DIRECTIONS: State only the count of lines in the listing below that hold "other".
:: RECORDED INFORMATION
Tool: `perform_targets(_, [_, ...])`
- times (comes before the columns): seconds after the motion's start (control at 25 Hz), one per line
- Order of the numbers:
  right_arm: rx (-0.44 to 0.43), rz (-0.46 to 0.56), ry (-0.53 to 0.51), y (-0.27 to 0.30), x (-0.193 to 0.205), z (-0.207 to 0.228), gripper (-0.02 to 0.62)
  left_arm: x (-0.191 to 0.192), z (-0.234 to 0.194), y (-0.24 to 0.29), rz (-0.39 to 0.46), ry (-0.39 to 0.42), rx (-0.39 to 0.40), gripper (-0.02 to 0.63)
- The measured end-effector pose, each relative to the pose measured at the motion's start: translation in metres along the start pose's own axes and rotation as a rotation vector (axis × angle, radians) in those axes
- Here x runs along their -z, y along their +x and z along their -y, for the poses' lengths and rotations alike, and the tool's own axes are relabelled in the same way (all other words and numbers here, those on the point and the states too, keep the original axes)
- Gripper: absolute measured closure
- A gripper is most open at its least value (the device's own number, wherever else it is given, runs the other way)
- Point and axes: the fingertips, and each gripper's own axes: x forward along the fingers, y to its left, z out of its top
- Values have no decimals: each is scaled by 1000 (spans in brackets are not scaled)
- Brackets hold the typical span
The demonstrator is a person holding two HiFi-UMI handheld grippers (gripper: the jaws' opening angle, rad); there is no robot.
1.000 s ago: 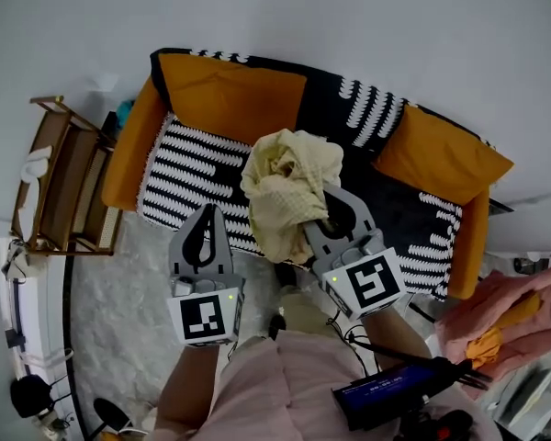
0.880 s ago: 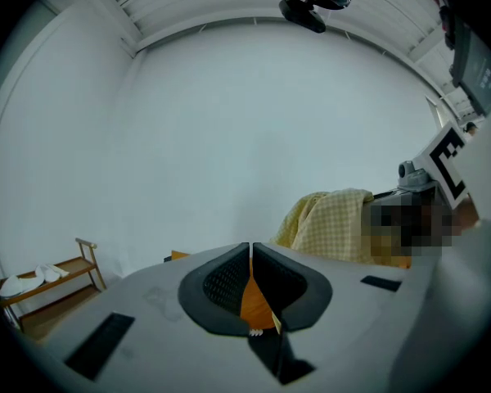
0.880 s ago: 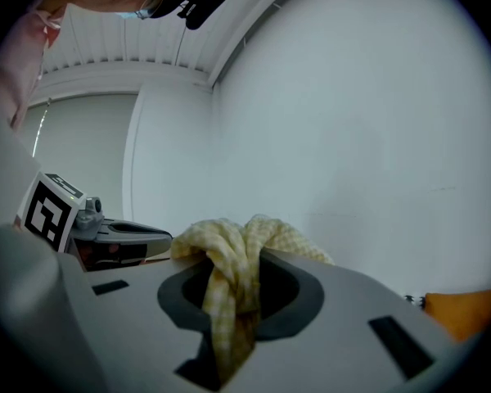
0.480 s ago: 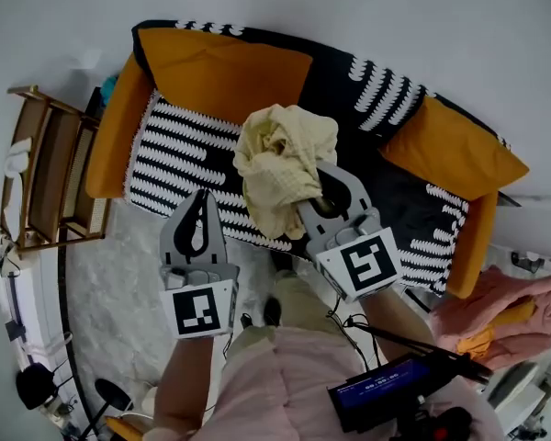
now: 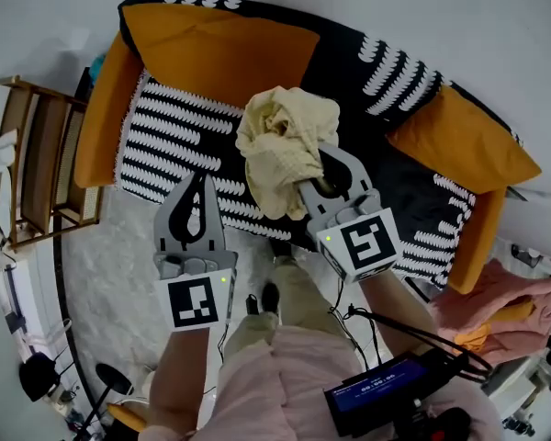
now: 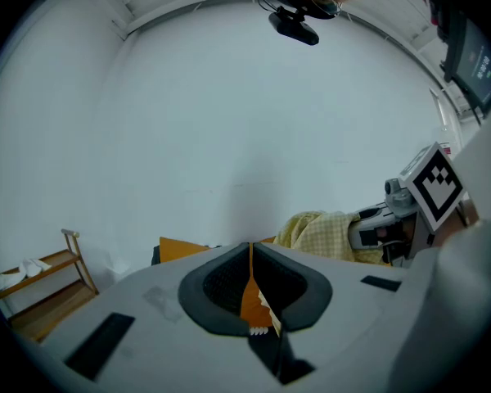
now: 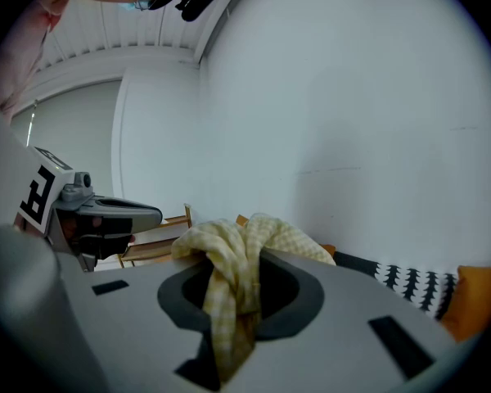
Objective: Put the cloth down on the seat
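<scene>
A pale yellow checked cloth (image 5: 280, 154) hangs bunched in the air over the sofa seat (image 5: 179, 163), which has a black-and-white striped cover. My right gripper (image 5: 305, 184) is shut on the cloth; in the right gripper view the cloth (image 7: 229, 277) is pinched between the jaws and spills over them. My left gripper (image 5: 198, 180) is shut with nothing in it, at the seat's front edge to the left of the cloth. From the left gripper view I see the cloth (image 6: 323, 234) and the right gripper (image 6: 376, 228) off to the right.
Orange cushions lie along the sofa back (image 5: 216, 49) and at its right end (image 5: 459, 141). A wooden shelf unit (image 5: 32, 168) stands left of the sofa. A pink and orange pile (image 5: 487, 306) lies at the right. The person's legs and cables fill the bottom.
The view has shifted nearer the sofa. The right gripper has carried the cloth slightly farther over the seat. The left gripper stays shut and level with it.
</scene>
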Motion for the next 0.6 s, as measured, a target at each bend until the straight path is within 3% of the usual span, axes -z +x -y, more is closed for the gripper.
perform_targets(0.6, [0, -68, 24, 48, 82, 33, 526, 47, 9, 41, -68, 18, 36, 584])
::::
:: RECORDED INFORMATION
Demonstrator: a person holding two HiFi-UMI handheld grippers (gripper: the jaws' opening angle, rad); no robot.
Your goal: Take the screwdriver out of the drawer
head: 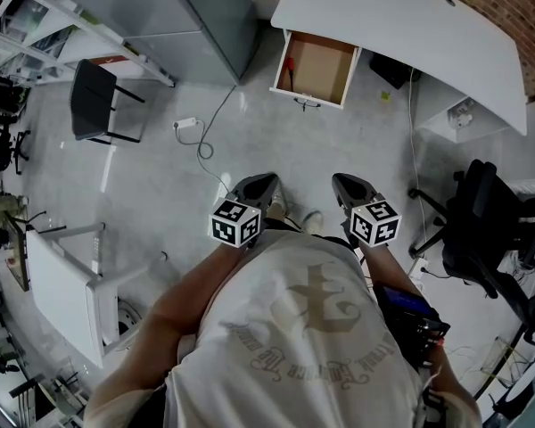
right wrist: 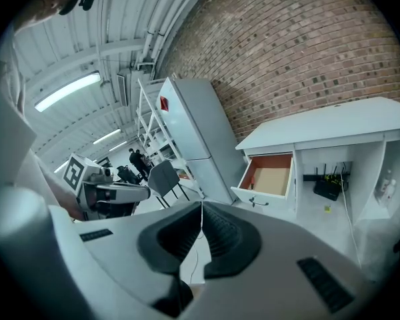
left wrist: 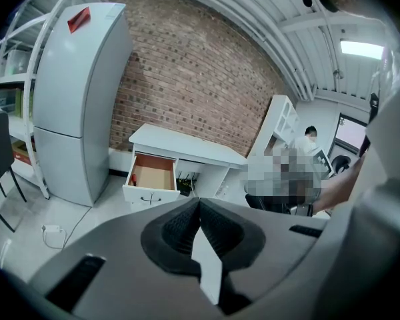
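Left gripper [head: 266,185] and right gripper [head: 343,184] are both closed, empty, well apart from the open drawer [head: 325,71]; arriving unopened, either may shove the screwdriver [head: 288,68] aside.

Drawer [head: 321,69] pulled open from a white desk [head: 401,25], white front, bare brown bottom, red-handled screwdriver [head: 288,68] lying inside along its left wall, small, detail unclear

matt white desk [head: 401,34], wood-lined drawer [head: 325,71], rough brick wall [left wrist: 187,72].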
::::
RESPONSE: 2